Just memorize many licks. Transcribe them. Eventually make some up.
- Learn them in the relevant keys
- eventually all. but don’t sweat this at first!
- String them together
- Some will end up “meta-licks” you can riff off
- Specifically, I’m thinking about purely rhythmic patterns, licks with intervals that don’t depend on their position in the cord, or “lick templates” where there’s some easy variations
- While you’re performing, once you know a handful of these, plus quote the song or other songs, maybe eventually some genuine in-the-moment creativity, then you’re doing it.
I had a few different jazz teachers and they got close to telling me to do this by having me transcribe entire songs (including solos) played by famous musicians. Then, re-playing these entire songs. But this is so different from building a vocabulary of licks!
If you listen to famous jazz solos you can even hear the musician’s favorite licks.
Math
See “Every mathematician has only a few tricks” in Ten Lessons I Wish I Had Been Taught by Gian-Carlo Rota (1996).
Here’s a mathoverflow post collecting examples of these tricks.

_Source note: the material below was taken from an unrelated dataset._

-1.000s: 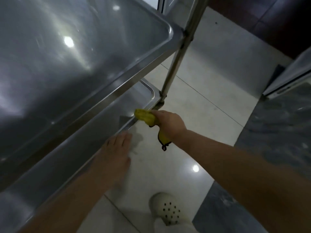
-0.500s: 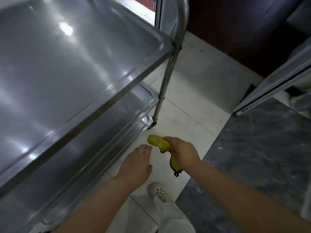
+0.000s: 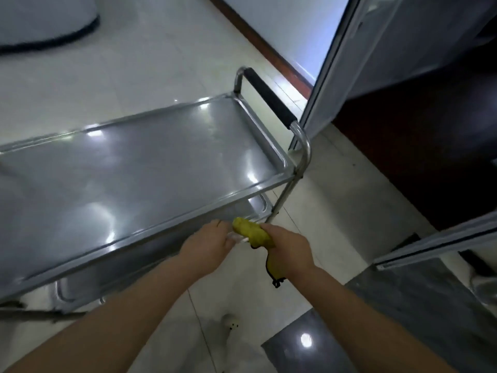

This is one of the crazier ones to me because I think of mathematics as the most difficult intellectual pursuit. And even they have tricks! (I’m sure it’s still hard.)
Woodworking
TODO: Ask woodworking friends
From my limited experience, you run up against similar problems often. One meta-trick is to make your own tools to help you achieve common tricks you need to pull off.
Meta-analysis
What’s going on with this idea of many little tricks?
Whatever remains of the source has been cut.